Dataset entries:
+ + + +

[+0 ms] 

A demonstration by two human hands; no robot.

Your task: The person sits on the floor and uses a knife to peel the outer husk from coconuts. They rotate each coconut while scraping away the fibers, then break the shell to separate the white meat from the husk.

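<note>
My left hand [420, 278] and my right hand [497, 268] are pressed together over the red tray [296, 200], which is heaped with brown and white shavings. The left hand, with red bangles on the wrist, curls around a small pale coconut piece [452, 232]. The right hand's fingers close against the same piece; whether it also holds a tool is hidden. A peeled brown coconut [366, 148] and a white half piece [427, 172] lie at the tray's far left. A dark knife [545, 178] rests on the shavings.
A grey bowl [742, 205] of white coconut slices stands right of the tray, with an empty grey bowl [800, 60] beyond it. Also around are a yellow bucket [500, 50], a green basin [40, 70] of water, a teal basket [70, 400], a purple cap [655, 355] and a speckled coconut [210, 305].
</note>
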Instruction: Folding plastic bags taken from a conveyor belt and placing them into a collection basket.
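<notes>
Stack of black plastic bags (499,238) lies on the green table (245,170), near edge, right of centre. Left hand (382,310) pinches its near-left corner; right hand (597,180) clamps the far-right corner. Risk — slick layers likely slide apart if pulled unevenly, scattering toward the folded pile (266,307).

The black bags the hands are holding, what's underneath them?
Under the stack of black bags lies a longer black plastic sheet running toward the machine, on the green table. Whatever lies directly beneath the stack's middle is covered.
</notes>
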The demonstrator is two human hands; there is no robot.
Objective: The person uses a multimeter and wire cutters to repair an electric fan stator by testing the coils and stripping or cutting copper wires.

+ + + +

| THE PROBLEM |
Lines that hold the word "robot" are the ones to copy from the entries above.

| ANSWER TO THE PROBLEM |
A demonstration by two human hands; no robot.
The demonstrator is two human hands; there is no robot.

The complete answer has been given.